■ TASK STATEMENT ■
Look through the entries below and count the lines that contain "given". Reply with that number only.

[Stored records]
=== Begin Enclosure ===

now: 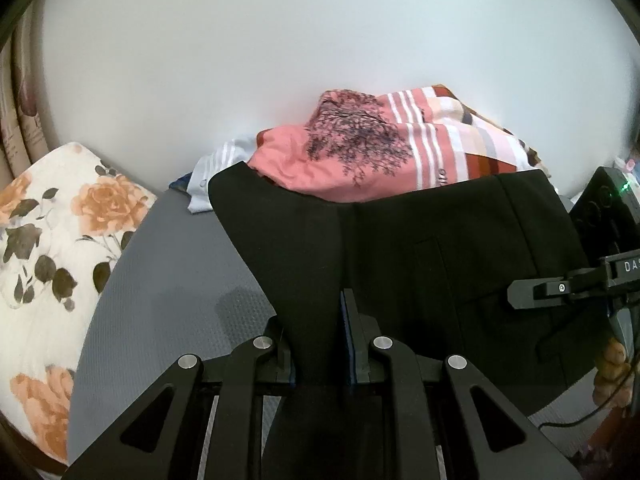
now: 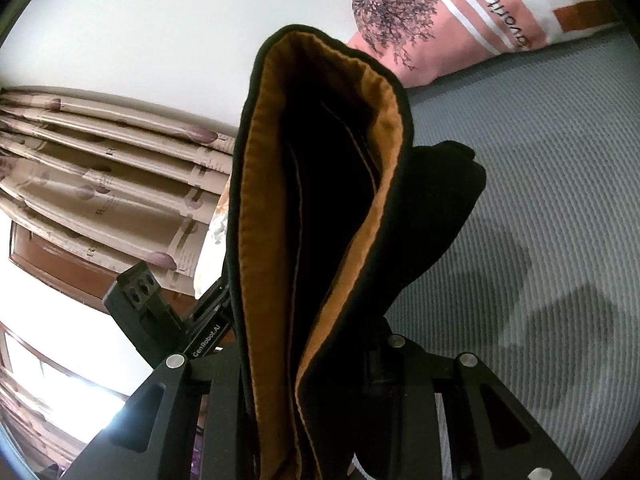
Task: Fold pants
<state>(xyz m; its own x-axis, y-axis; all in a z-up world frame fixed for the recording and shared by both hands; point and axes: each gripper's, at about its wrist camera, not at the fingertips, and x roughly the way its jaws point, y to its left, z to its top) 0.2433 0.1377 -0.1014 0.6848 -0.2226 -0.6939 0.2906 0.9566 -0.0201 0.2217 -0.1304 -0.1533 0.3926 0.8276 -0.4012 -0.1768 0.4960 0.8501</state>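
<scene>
The left gripper (image 1: 320, 336) pinches a fold of the black pants (image 1: 420, 240), the right gripper (image 2: 320, 360) clamps their brown-lined waistband – the cloth hangs lifted over the grey mattress (image 1: 160, 280). Bare mattress lies to the left; a pink blanket (image 1: 360, 140) touches the far edge.

You have the black pants (image 1: 440, 248) lifted off the grey surface, stretched as a broad dark sheet with their upper edge running roughly level in the left wrist view, and a narrow bunch of the cloth drawn down toward the bottom of that picture. In your right wrist view the pants (image 2: 320, 208) stand upright as a tall open fold, showing an ochre-brown lining band along both edges around a black inside. A second black fold hangs just beside it on the right.
</scene>
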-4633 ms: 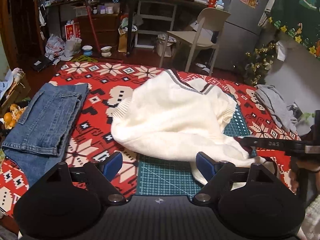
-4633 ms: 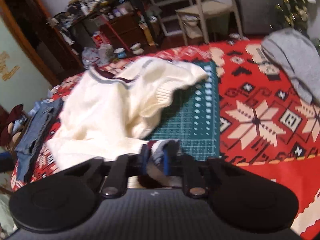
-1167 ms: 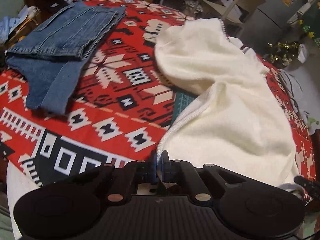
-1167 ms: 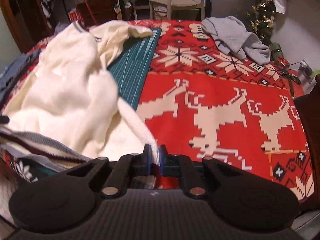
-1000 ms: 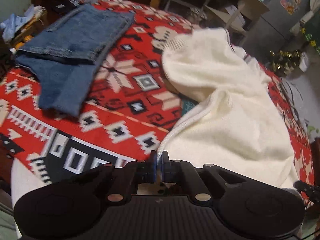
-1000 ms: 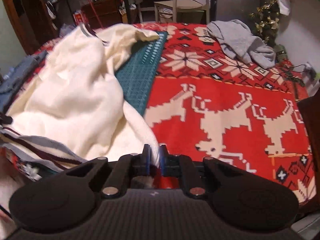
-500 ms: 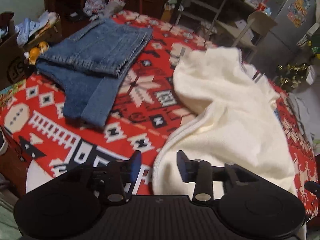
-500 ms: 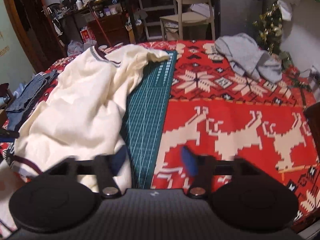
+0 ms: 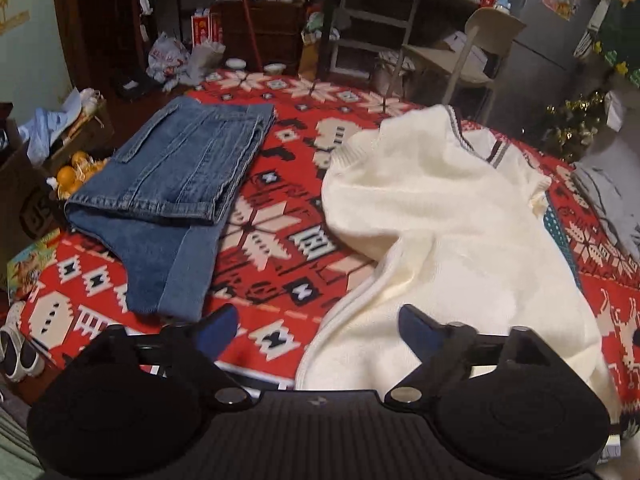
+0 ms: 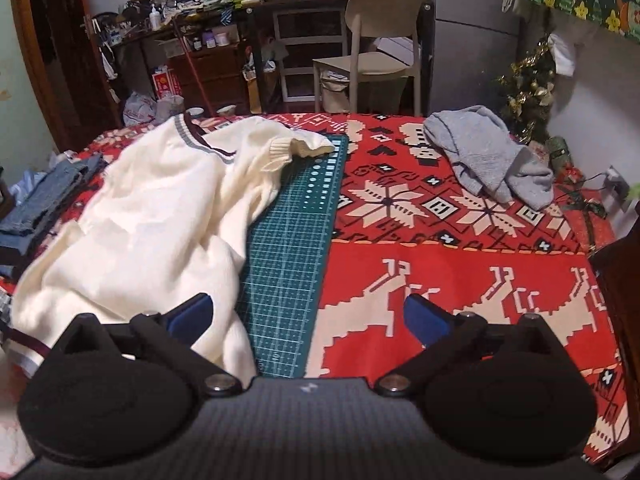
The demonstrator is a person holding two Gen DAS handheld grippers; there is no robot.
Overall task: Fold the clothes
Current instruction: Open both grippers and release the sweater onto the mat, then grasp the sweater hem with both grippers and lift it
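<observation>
Your left gripper [image 9: 316, 326] hangs over the near edge of the table with its blue-padded fingers [image 9: 218, 326] spread wide; they have just been opening, and nothing is clamped between them. The ribbed hem of the cream knitted sweater with the grey-and-maroon striped V-neck [image 9: 448, 220] lies in the gap below them, touching neither pad. The sweater sprawls crumpled from that near edge toward the far side of the red patterned tablecloth [image 9: 276, 248]. To its left, well apart, sit the folded blue denim jeans [image 9: 176, 184].

Your right gripper [image 10: 308, 316] is likewise wide apart, its jaws just opened and empty. Its left pad [image 10: 192, 316] sits just over the sweater's near edge; whether it touches the knit is unclear. Its right pad [image 10: 424, 318] hangs over bare tablecloth. Between them runs the green gridded cutting mat [image 10: 296, 248], half covered by the sweater. A crumpled grey knit garment [image 10: 488, 160] lies at the far right of the table.
</observation>
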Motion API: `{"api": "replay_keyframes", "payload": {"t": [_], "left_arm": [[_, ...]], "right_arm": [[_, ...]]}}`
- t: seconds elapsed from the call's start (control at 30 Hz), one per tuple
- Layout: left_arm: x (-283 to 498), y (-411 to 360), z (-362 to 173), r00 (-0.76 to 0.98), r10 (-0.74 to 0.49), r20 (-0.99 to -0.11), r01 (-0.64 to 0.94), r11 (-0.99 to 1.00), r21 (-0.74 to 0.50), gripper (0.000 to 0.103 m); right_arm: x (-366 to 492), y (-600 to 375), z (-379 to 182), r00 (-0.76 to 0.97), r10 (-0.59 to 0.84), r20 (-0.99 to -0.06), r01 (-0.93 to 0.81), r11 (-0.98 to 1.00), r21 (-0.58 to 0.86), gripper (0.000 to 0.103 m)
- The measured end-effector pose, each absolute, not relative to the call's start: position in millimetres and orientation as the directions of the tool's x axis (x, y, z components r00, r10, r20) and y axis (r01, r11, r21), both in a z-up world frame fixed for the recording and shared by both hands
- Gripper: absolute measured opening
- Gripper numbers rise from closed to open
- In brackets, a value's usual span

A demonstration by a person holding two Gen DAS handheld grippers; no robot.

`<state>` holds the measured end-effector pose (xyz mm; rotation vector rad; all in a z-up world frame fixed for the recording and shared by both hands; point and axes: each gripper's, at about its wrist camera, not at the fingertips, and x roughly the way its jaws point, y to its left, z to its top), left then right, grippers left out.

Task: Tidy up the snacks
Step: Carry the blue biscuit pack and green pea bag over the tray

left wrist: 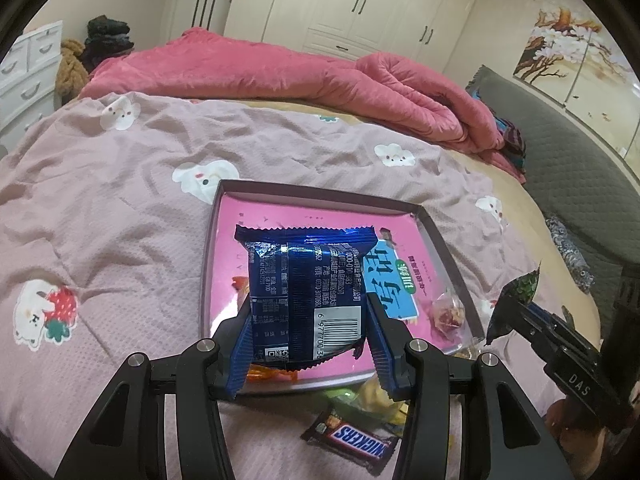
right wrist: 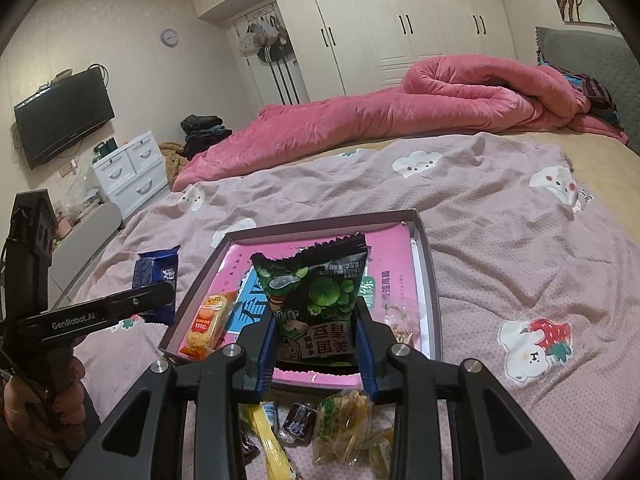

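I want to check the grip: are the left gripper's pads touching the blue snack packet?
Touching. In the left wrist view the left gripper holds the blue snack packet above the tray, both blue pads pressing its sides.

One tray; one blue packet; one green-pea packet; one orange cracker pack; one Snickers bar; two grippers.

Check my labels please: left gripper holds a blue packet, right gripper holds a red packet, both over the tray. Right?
One slip: the right gripper holds a black and green packet, not a red one, as the right wrist view shows. The rest stands: the left gripper holds the blue packet, both over the tray.
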<state>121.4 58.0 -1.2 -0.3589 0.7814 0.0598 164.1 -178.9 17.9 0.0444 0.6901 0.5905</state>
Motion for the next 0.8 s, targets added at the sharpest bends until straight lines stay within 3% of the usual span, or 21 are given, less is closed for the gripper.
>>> {"api": "replay_keyframes", "payload": {"t": [0.8], "left_arm": [[161.8, 45.6, -18.8, 0.682, -0.128, -0.720, -0.171, 0.929, -0.327, 0.052]], "right_arm": [[196.2, -170.3, 3.8, 0.586, 0.533, -0.611, -0.492, 0.833, 0.255, 0.035]]}}
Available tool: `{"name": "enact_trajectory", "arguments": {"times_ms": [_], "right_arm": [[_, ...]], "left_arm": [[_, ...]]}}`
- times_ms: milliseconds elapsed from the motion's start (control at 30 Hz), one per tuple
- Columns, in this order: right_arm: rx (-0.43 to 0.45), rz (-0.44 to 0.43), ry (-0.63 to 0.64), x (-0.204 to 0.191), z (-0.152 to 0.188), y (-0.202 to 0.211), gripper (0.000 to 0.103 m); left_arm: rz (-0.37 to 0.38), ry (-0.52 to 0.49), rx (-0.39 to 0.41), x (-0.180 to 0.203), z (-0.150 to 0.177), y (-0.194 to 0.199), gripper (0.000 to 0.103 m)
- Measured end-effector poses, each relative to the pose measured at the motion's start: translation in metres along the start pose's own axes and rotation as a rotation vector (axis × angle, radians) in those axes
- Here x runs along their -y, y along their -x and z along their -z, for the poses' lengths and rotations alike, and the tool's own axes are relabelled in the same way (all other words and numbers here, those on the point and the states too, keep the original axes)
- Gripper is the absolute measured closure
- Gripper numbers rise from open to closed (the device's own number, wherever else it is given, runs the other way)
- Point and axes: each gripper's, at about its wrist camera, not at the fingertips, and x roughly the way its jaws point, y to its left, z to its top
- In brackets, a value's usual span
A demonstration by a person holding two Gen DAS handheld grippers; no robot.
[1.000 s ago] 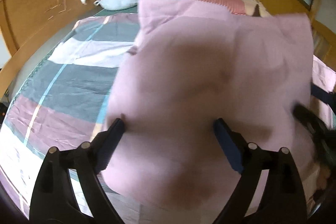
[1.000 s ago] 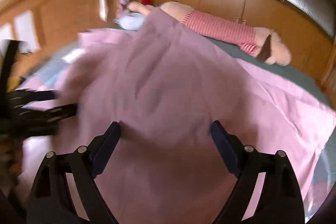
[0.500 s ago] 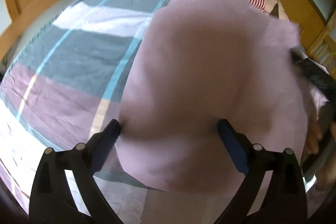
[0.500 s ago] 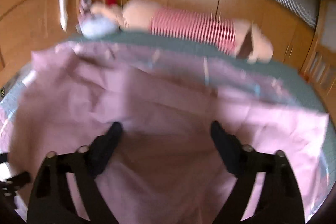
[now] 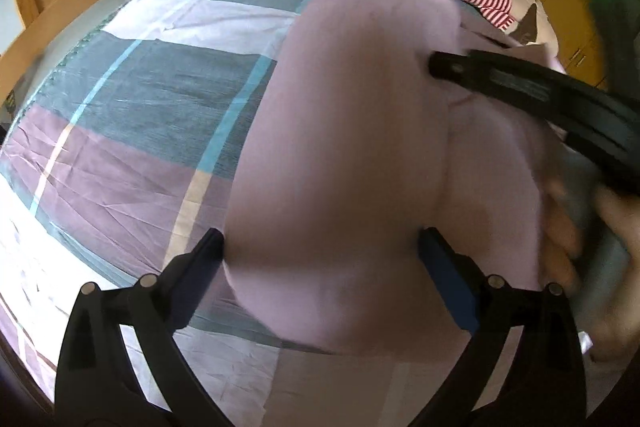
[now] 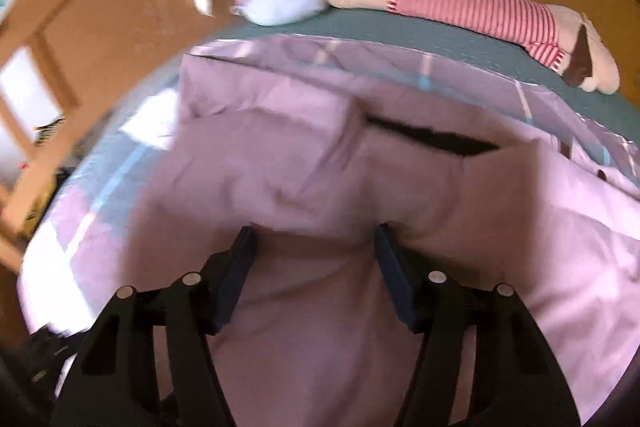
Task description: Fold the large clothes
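Note:
A large pink cloth [image 5: 360, 107] lies heaped on the plaid bedspread [image 5: 140, 107]. My left gripper [image 5: 320, 239] stands wide open over its near edge, with the cloth bulging between the fingers. In the right wrist view, the same cloth [image 6: 480, 227] fills the frame, with a dark slit-like opening [image 6: 432, 139] across it. My right gripper [image 6: 314, 231] has its jaws closing around a raised fold, and the pads do not clearly pinch it. The right gripper's black body [image 5: 540, 95] and a hand [image 5: 568, 227] reach in from the right of the left wrist view.
A long plush toy in a red-striped shirt [image 6: 460, 3] and a pale blue pillow [image 6: 280, 7] lie along the bed's far side. Wooden panels [image 6: 100, 27] enclose the bed on the left and behind. Bare bedspread shows to the left of the cloth.
The pink cloth has come down from hanging in front of the cameras onto the bed. The right gripper's jaws narrowed as it swung across. The left gripper tipped downward with its jaws slightly wider.

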Motion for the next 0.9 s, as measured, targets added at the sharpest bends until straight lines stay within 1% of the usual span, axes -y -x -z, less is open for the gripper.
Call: {"name": "enact_trajectory", "arguments": {"times_ms": [33, 100, 133, 200, 233, 267, 300, 333, 367, 400, 433, 467, 500, 567, 633, 733, 800, 867, 900], "right_arm": [[0.010, 0.011, -0.031, 0.005, -0.005, -0.003, 0.040], [0.019, 0.070, -0.064, 0.006, -0.014, -0.006, 0.040], [0.025, 0.105, -0.052, 0.000, -0.016, -0.005, 0.040], [0.055, 0.202, 0.015, -0.019, -0.021, 0.004, 0.037], [0.089, 0.205, 0.045, -0.028, -0.022, 0.012, 0.036], [0.149, 0.150, 0.076, -0.039, -0.023, 0.026, 0.033], [0.184, 0.102, 0.085, -0.041, -0.024, 0.034, 0.022], [0.202, 0.054, 0.089, -0.046, -0.023, 0.039, 0.018], [0.171, -0.009, 0.090, -0.052, -0.026, 0.037, 0.016], [0.125, -0.045, 0.090, -0.055, -0.025, 0.029, 0.016], [0.068, -0.054, 0.091, -0.057, -0.028, 0.017, 0.016], [0.009, -0.034, 0.097, -0.058, -0.029, 0.004, 0.016], [-0.032, 0.014, 0.107, -0.057, -0.029, -0.013, 0.016], [-0.030, 0.084, 0.104, -0.050, -0.031, -0.031, 0.016], [-0.013, 0.122, 0.080, -0.045, -0.035, -0.038, 0.016], [0.017, 0.202, 0.028, -0.031, -0.038, -0.046, 0.016], [0.052, 0.224, 0.007, -0.030, -0.038, -0.044, 0.016], [0.141, 0.253, -0.022, -0.028, -0.040, -0.028, 0.017], [0.227, 0.230, -0.039, -0.024, -0.038, -0.009, 0.017]], "left_arm": [[0.020, 0.008, -0.009, -0.001, 0.000, 0.000, 0.003], [0.030, 0.007, -0.019, 0.000, 0.001, 0.001, 0.003], [0.024, -0.003, -0.026, 0.001, 0.001, 0.001, 0.003], [0.019, -0.008, -0.041, 0.001, 0.003, -0.002, 0.003], [0.026, 0.003, -0.060, -0.001, 0.003, -0.005, 0.003], [0.036, 0.020, -0.074, -0.004, 0.003, -0.008, 0.003], [0.048, 0.042, -0.087, -0.007, 0.002, -0.010, 0.002], [0.061, 0.066, -0.096, -0.011, 0.002, -0.012, 0.002], [0.068, 0.080, -0.101, -0.011, 0.003, -0.012, 0.002], [0.072, 0.089, -0.103, -0.012, 0.003, -0.013, 0.002], [0.072, 0.093, -0.105, -0.012, 0.004, -0.013, 0.002], [0.069, 0.092, -0.103, -0.012, 0.005, -0.013, 0.002], [0.068, 0.089, -0.101, -0.011, 0.005, -0.012, 0.002], [0.079, 0.090, -0.102, -0.010, 0.006, -0.012, 0.002], [0.085, 0.091, -0.106, -0.010, 0.007, -0.013, 0.002], [0.078, 0.081, -0.109, -0.006, 0.008, -0.014, 0.002], [0.069, 0.068, -0.110, -0.003, 0.008, -0.014, 0.002], [0.056, 0.056, -0.114, -0.002, 0.008, -0.016, 0.002], [0.054, 0.055, -0.118, -0.001, 0.008, -0.017, 0.002]]}}
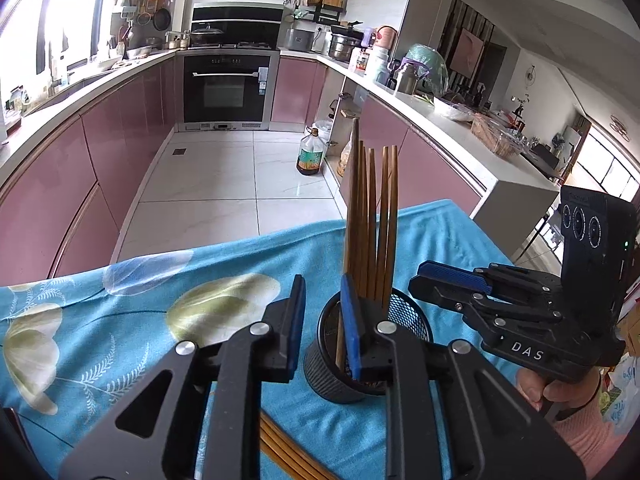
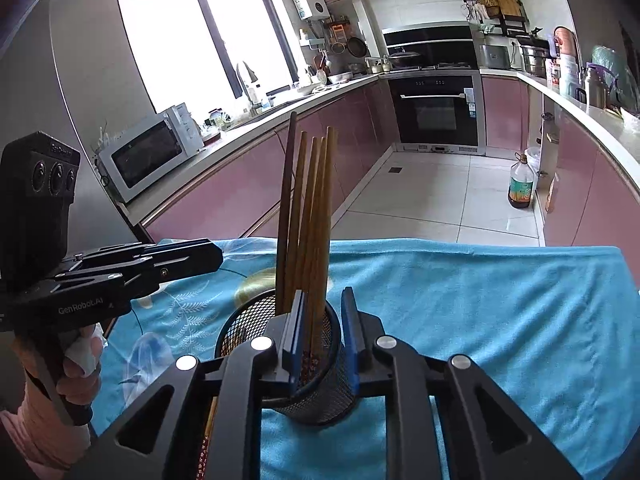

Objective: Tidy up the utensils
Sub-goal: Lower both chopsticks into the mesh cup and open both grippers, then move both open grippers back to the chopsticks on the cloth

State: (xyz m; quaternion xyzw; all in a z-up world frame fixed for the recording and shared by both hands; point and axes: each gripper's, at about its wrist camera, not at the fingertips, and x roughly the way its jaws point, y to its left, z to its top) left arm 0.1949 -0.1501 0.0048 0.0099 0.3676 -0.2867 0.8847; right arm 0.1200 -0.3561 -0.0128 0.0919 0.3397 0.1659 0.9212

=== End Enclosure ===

■ RESPONSE AREA ■
2